» **Task description**:
Give again, word for word, every line below from the one that has "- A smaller" through the one that has "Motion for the", both included, and no others.

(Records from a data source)
○ ○ ○
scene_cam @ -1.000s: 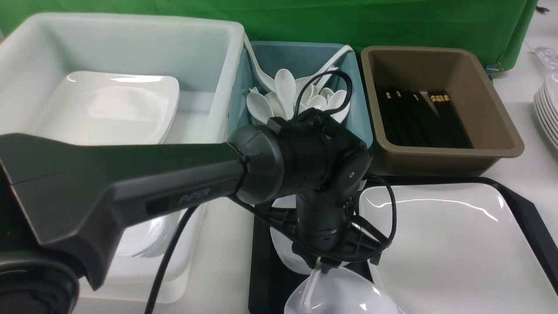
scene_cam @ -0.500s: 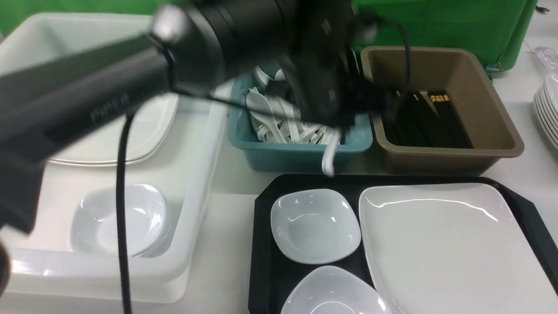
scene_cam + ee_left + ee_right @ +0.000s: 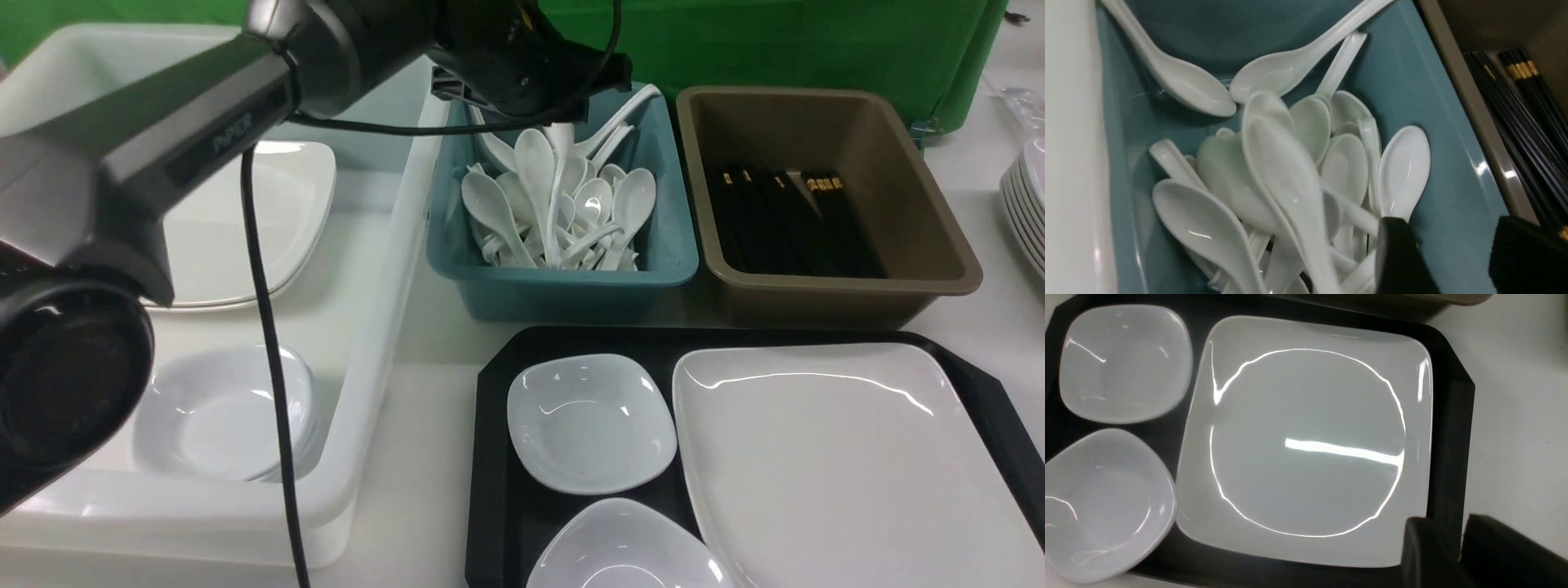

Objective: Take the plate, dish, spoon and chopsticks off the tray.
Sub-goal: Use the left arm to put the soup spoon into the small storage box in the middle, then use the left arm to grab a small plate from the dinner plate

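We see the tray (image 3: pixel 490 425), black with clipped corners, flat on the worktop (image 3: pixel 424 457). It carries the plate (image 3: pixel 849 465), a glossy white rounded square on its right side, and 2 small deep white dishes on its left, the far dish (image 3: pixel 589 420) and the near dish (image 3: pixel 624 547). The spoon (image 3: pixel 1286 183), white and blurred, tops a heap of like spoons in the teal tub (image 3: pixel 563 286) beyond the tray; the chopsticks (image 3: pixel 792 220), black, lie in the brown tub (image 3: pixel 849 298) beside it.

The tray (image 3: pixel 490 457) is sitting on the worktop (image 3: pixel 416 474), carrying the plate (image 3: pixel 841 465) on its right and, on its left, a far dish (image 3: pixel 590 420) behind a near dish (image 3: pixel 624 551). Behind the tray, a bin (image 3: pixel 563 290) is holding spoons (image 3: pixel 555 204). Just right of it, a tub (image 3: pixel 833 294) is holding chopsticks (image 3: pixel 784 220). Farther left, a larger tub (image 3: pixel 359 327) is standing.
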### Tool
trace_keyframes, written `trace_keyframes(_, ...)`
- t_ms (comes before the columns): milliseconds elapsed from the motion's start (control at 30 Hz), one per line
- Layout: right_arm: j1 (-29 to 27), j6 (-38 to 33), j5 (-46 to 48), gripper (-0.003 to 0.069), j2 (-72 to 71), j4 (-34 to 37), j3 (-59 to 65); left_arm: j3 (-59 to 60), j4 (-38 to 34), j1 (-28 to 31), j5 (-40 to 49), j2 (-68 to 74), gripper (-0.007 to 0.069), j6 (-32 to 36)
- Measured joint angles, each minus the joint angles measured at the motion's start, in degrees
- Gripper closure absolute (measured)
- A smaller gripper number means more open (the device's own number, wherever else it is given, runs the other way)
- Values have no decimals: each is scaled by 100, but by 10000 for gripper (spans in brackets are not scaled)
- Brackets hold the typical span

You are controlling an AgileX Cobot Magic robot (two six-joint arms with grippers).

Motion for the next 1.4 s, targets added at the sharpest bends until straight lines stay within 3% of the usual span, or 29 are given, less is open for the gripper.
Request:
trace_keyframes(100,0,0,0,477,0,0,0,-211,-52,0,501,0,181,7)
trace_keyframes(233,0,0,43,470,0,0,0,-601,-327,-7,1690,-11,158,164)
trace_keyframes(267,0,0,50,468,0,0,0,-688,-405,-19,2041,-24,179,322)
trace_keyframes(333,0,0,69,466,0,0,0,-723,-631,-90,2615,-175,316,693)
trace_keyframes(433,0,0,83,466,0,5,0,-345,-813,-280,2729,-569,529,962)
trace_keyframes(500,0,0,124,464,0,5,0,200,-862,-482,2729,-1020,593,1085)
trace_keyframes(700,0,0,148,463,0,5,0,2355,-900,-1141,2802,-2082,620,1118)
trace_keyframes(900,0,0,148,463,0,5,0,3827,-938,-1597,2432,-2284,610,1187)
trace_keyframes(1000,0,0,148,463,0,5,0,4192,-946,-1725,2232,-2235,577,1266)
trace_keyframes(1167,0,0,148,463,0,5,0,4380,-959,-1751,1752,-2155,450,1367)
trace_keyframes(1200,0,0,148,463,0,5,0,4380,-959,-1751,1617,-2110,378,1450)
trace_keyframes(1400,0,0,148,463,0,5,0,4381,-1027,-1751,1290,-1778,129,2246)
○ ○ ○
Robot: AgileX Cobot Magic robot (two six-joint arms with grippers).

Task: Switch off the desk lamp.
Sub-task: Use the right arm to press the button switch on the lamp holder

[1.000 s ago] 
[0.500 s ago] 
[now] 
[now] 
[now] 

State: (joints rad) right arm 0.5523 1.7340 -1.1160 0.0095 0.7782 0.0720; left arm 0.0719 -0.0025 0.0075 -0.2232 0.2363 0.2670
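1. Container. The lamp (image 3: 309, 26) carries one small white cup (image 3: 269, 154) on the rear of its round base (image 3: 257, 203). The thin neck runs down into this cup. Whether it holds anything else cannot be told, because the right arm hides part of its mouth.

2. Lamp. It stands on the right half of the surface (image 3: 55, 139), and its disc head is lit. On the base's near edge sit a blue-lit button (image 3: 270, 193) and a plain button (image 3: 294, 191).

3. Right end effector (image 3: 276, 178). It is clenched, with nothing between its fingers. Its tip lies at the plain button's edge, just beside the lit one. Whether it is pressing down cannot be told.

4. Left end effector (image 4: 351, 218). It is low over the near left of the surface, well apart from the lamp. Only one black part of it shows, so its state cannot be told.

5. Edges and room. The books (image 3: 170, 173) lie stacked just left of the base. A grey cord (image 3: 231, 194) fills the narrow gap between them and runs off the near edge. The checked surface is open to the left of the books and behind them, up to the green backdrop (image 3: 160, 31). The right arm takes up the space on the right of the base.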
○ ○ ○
» **Your solution**:
- A smaller gripper number means more open (the device's own number, wherever else it is given, runs the other way)
- Values have no decimals: each is scaled by 100, but by 10000 for gripper (spans in brackets are not scaled)
- Brackets hold the typical span

You are controlling an AgileX Cobot Magic robot (two six-joint arms with grippers).

Motion for the next 1.4 s, targets added at the sharpest bends until straight lines stay within 3% of the usual span, or 29 are given, less is open for the gripper.

The answer has been fully stated.